Para especialistas e para o CNJ, quando os procedimentos não são seguidos, a prova produzida pela polícia fica fragilizada e deixa dúvidas sobre a autoria do crime.
Entre os casos em que o STJ identificou irregularidades no ano passado estão:
?? o reconhecimento de um suspeito de latrocínio (roubo seguido de morte) feito oito meses após o crime ? quando a memória da vítima já não é tão nítida ? e apenas com fotografias retiradas da internet;
?? o reconhecimento de um suspeito de roubo feito a partir de uma foto de um homem com boné para trás que um policial mostrou à vítima na tela do celular dele, sem apresentar outras imagens. Durante o processo, a vítima disse que a foto “lembrava o roubador”, mas não tinha certeza da identidade dele.
Liberação de preso
Em março, o g1 mostrou o caso de Lucas Medeiros, de São Paulo, que foi absolvido pelo STJ depois de ficar 2 anos e 2 meses preso. Ele havia sido condenado por integrar uma quadrilha que assaltava farmácias, mas a única prova produzida pela polícia era um reconhecimento feito com uma foto de rede social. O STJ analisou o caso a pedido do Innocence Project.
“A prisão foi um rebuliço na minha vida. Tive que sair do meu trabalho, não vi meu filho crescer, eu não vi a minha filha nascer”, disse Medeiros, pai de um menino de 5 anos e de uma menina de 2.
Além do manual para juízes, o CNJ também anunciou a criação do Laboratório Justiça & Reparação, em parceria com o Ministério da Justiça.
A ideia é que o laboratório identifique os principais problemas que levam ao erro judiciário e também assegure mecanismos de reparação para os que sofreram condenação indevida.
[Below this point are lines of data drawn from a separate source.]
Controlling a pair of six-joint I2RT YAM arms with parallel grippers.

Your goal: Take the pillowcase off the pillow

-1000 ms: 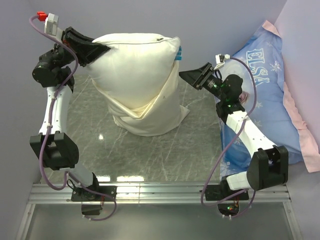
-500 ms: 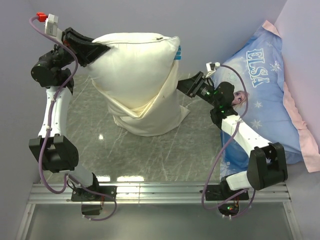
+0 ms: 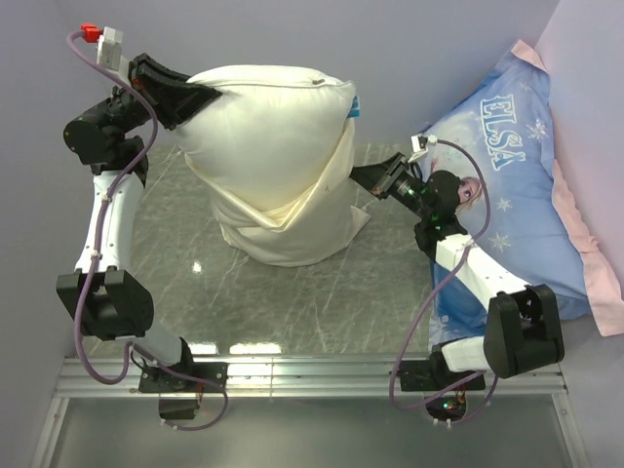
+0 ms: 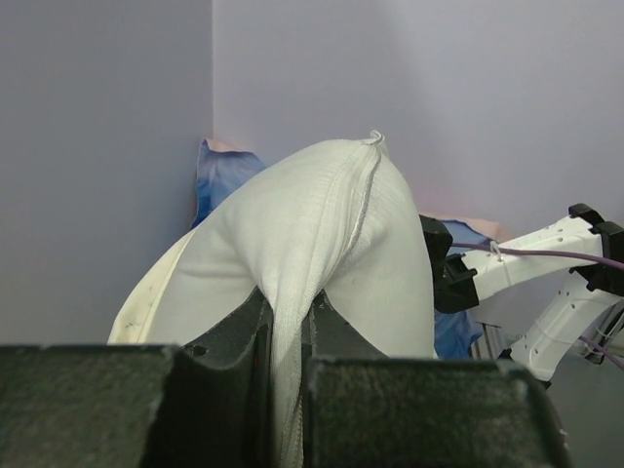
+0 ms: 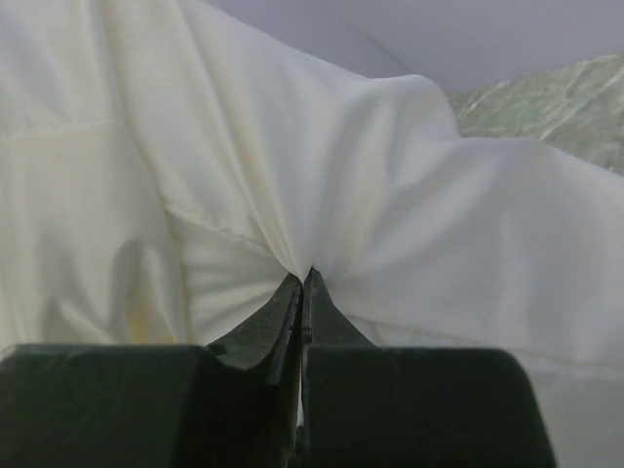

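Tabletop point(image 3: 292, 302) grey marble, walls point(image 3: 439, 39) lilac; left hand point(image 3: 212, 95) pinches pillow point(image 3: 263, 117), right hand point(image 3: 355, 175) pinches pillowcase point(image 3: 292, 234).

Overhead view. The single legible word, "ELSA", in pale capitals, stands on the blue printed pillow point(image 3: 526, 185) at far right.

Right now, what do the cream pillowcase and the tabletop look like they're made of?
Pillowcase: thin woven cloth, likely cotton, matte; it wrinkles and gathers into soft folds. Tabletop: polished grey stone or a stone-look laminate, glossy; pale veins and light glare show.
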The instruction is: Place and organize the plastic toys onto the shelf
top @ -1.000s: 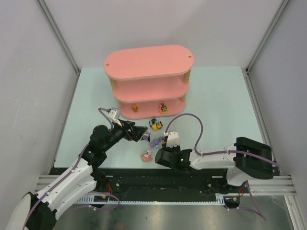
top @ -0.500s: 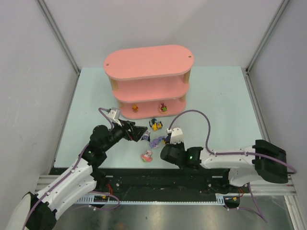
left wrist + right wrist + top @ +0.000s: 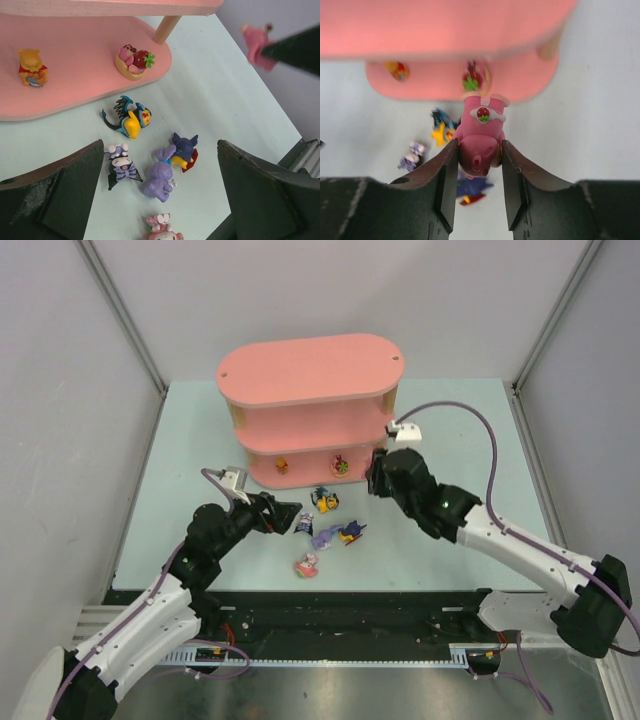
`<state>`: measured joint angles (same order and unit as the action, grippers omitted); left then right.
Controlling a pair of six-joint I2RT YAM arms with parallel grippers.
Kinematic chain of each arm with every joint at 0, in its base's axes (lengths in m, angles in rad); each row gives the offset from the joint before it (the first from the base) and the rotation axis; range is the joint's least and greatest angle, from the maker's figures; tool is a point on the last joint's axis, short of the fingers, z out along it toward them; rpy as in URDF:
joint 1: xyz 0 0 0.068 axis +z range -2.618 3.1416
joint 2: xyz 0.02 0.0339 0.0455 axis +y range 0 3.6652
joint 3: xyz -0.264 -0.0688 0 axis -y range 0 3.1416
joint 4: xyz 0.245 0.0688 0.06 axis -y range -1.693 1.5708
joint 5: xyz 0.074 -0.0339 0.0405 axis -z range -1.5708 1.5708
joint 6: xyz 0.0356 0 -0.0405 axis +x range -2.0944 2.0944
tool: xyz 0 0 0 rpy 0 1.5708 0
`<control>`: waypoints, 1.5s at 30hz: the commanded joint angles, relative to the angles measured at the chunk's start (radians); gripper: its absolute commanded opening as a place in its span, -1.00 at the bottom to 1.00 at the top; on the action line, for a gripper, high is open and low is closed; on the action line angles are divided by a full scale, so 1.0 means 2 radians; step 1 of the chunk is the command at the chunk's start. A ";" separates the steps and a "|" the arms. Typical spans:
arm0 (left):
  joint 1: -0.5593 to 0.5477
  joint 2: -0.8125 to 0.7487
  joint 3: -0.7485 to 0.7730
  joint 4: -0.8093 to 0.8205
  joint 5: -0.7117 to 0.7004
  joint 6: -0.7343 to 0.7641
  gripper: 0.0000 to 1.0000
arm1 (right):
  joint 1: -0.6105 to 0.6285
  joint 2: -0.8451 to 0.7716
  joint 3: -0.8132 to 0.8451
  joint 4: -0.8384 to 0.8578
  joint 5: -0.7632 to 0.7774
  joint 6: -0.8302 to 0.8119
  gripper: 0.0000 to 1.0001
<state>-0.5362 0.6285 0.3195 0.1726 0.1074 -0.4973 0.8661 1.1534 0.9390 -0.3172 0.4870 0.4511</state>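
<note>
Right hand [image 3: 478,150], grasping pink toy [image 3: 480,125], has swung from loose toys [image 3: 159,181] to shelf [image 3: 300,370]; placement likely next. Left hand [image 3: 159,155] released.

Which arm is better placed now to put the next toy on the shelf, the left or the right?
Right: the right gripper holds a pink toy near the shelf; the left gripper hangs open and empty above the loose toys on the table.

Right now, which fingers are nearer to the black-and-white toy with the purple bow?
Left. The left fingers, open, hang right beside the black-and-white toy; the right fingers hold a pink toy farther off, by the shelf.
</note>
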 commanded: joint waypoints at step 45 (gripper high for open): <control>0.003 0.016 -0.003 0.016 -0.002 0.015 1.00 | -0.097 0.223 0.231 0.088 -0.068 -0.133 -1.00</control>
<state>-0.5362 0.6594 0.3065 0.1814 0.1066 -0.4881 0.6811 1.5921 1.3529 -0.1928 0.3534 0.1825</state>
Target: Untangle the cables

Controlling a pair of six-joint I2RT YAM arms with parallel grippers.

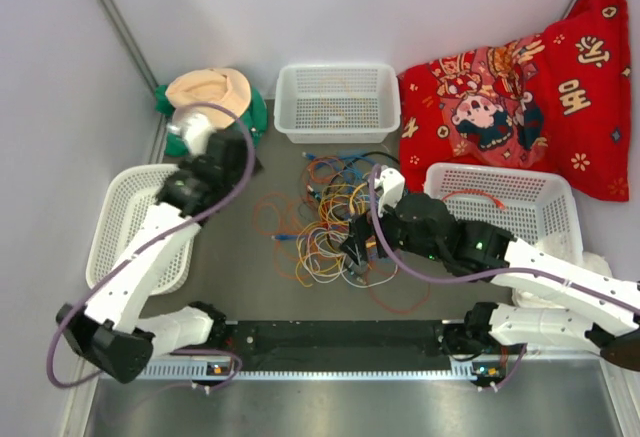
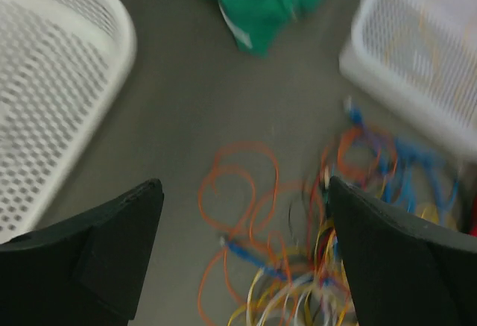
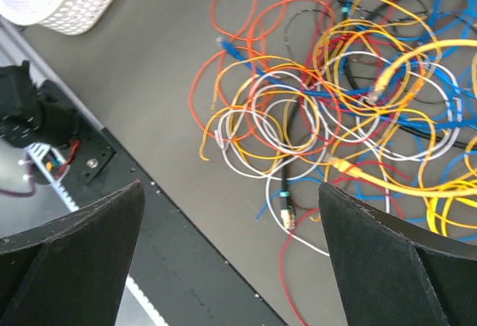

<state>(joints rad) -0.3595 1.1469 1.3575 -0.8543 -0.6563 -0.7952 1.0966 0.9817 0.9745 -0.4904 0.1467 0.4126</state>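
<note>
Left end effector (image 2: 242, 186) hangs over the counter (image 1: 230, 267) with its two dark fingers spread wide and nothing between them. It is above the left edge of the tangle, where loose orange loops lie flat. To its left sits an oval white basket (image 1: 110, 217) at the counter's left side. Behind it, a tan hat-like thing (image 1: 210, 92) rests on a green cloth (image 1: 258, 117).

In the middle of the counter lie the cables (image 1: 325, 222): yellow, orange, blue, red, white and black cords looped over and through one another in one heap, with small plugs showing at several ends. Behind the heap stands a rectangular white basket (image 1: 337, 69).

Over the heap's right side the right end effector (image 3: 229, 186) is low, its fingers also wide apart and gripping nothing, with yellow and white loops just below the gap. To its right a second rectangular white basket (image 1: 540, 182) holds a single red-orange cord (image 1: 475, 195). A red printed cushion (image 1: 520, 97) leans in the far right corner.
</note>
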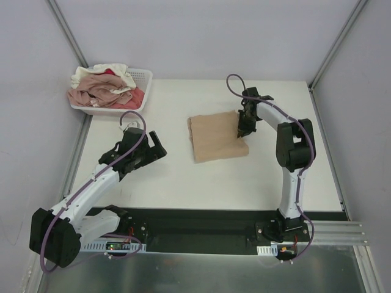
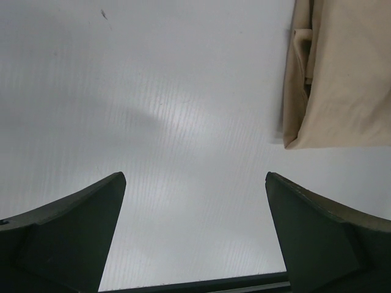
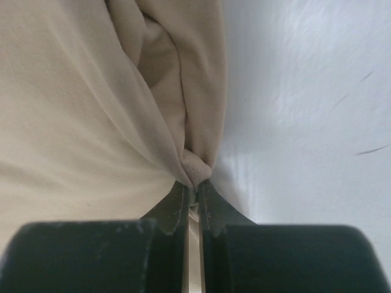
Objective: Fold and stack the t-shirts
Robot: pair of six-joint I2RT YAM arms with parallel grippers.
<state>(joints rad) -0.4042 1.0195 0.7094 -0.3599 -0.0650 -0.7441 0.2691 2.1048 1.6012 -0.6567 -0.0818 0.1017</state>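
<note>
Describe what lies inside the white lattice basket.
The basket holds a crumpled heap: cream-white t-shirt at the far side, dusty pink t-shirt in the middle, red t-shirt showing at the right. Anything beneath is covered.

Table (image 1: 183,177): white, matte; faint ribbed grain in wrist views, few small dark scuffs.
Centre-right: tan t-shirt (image 1: 214,139), folded to rough rectangle, lying flat, right edge bunched.
Far-left corner: white lattice basket (image 1: 142,78), holding heap of t-shirts (image 1: 101,88) (pink, cream, red); well apart from tan t-shirt.
Near edge: black base plate (image 1: 195,223), spanning most of width.
</note>
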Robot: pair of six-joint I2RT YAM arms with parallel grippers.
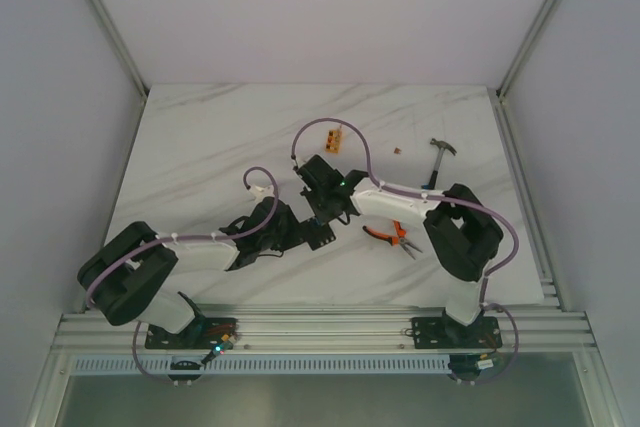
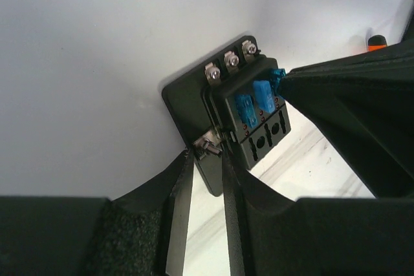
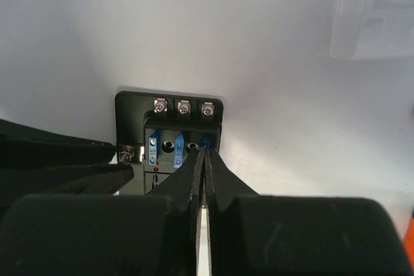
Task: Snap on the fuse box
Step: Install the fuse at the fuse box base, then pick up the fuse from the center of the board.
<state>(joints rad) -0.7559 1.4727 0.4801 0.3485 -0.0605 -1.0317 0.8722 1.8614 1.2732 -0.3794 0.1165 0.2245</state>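
Observation:
The fuse box (image 2: 249, 111) is a small black block on a flat black base, with three screw terminals along one edge and blue fuses in its top. It lies on the white table, and in the top view (image 1: 322, 238) it is mostly hidden under both grippers. My left gripper (image 2: 207, 153) is shut on its side edge at a metal terminal tab (image 2: 208, 143). My right gripper (image 3: 206, 150) is shut on a blue fuse (image 3: 207, 140) at the end slot of the fuse box (image 3: 169, 105). Two other blue fuses (image 3: 178, 142) stand in neighbouring slots.
Orange-handled pliers (image 1: 393, 235) lie just right of the grippers. A hammer (image 1: 440, 159) lies at the back right. A small orange block (image 1: 331, 138) and a tiny brown piece (image 1: 397, 150) lie behind. A clear plastic piece (image 3: 375, 11) lies beyond the fuse box.

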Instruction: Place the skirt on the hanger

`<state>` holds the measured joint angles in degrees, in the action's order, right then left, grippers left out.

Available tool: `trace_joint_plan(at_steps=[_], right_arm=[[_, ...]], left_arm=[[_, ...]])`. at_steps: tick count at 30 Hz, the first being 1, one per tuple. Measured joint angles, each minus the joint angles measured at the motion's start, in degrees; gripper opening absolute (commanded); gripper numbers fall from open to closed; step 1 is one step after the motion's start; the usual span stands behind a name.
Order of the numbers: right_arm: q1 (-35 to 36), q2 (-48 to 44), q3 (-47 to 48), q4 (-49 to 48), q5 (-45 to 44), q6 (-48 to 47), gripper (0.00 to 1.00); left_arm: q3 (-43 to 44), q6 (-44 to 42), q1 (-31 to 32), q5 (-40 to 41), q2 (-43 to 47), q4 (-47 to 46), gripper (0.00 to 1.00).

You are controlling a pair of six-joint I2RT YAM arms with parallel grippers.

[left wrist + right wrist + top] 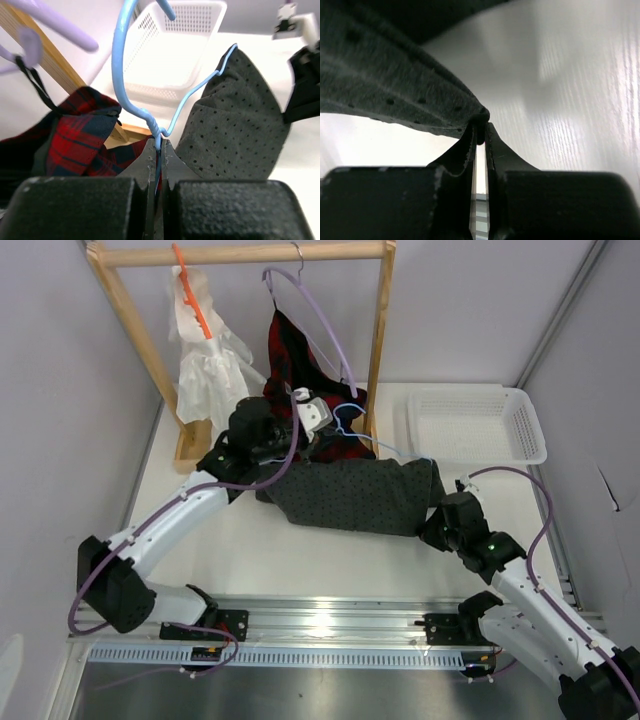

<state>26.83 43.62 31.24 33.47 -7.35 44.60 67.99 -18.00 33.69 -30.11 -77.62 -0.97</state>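
The dark grey dotted skirt [350,495] lies spread across the table's middle. It also shows in the left wrist view [235,120] and the right wrist view [395,90]. The thin light-blue hanger [350,425] runs from the left gripper into the skirt's top; its wire [120,65] enters the cloth at the upper edge. My left gripper [300,440] is shut on the hanger just below its twisted neck [159,142]. My right gripper [438,520] is shut on the skirt's right edge, pinching a fold at its tips [480,131].
A wooden rack [240,254] stands at the back with a white frilly dress [205,370] on an orange hanger and a red plaid garment [295,360] on a lilac hanger. A white basket [475,425] sits at the back right.
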Motion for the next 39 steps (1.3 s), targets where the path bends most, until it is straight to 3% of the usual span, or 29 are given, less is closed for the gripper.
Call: trace_joint_plan(at_steps=[5, 8, 13, 23, 31, 39], right_arm=[[0.02, 0.48, -0.28, -2.49, 0.74, -0.07, 0.51], [0.00, 0.46, -0.35, -2.38, 0.68, -0.87, 0.67], [0.00, 0.31, 3.23, -0.79, -0.79, -2.25, 0.67], [-1.36, -2.40, 19.10, 2.27, -5.38, -4.81, 0.66], [-3.58, 1.81, 30.05, 2.12, -5.14, -7.52, 0.66], [-4.46, 7.80, 35.95, 0.70, -3.15, -8.68, 0.65]], left_arm=[[-0.04, 0.48, 1.09, 1.57, 5.29, 3.34, 0.00], [0.15, 0.68, 1.46, 2.89, 6.95, 5.03, 0.00], [1.95, 1.29, 1.97, 2.99, 7.30, 9.25, 0.00], [8.52, 3.54, 2.21, 1.68, 8.57, 21.75, 0.00], [8.98, 9.68, 2.32, 3.58, 16.61, 29.38, 0.00], [12.24, 14.60, 2.36, 10.64, 23.80, 39.58, 0.00]])
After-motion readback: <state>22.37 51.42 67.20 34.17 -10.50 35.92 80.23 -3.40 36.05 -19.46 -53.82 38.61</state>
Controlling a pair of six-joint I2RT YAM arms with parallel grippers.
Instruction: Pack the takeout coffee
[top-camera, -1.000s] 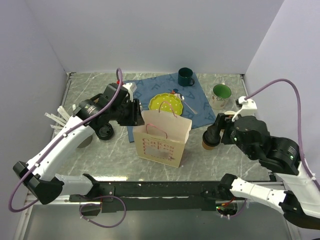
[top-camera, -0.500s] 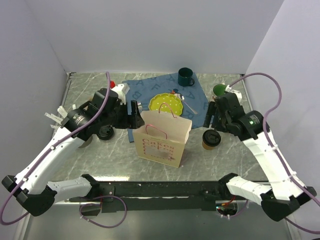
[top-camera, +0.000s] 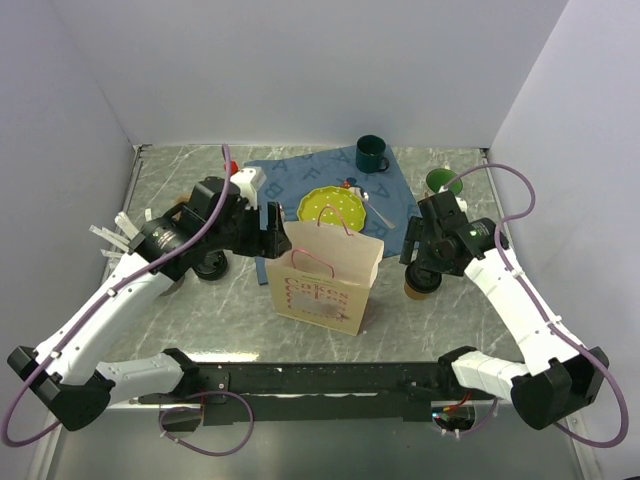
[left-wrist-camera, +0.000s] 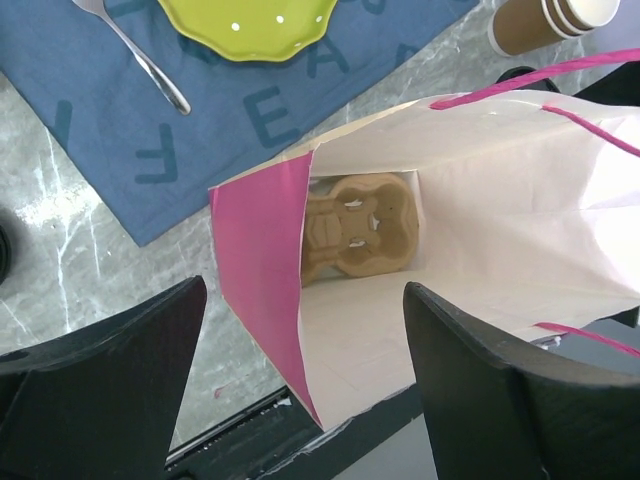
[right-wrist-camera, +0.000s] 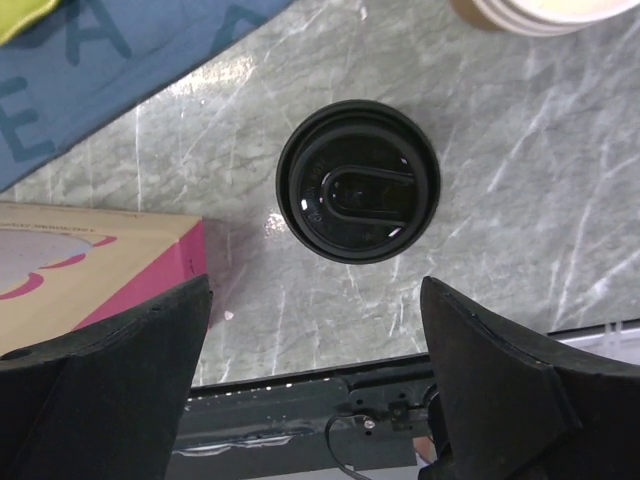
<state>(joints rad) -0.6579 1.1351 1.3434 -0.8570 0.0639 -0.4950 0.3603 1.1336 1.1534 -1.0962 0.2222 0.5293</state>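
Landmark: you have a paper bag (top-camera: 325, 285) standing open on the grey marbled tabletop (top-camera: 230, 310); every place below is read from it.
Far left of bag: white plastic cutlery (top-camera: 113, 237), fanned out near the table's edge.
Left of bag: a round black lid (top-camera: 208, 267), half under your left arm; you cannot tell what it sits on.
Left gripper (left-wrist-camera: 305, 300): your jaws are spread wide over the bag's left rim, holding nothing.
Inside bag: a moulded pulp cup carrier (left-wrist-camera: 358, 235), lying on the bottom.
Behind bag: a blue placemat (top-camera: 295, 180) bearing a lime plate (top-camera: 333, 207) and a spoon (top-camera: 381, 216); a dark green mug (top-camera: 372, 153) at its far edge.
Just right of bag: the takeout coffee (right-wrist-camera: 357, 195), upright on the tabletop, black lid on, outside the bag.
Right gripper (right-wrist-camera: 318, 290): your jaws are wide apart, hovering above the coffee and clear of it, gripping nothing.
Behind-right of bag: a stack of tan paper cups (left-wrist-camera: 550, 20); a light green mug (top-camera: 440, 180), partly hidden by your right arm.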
Também participaram do evento nesta quarta os ministros Herman Benjamin, presidente do STJ, e Rogério Schietti, autor do voto que mudou a jurisprudência da corte em 2020; a ministra dos Direitos Humanos, Macaé Evaristo, o secretário-executivo do Ministério da Justiça, Manoel Carlos de Almeida Neto, o juiz auxiliar da presidência do CNJ, Luís Lanfredi, e a diretora do Innocence Project Brasil, Dora Cavalcanti.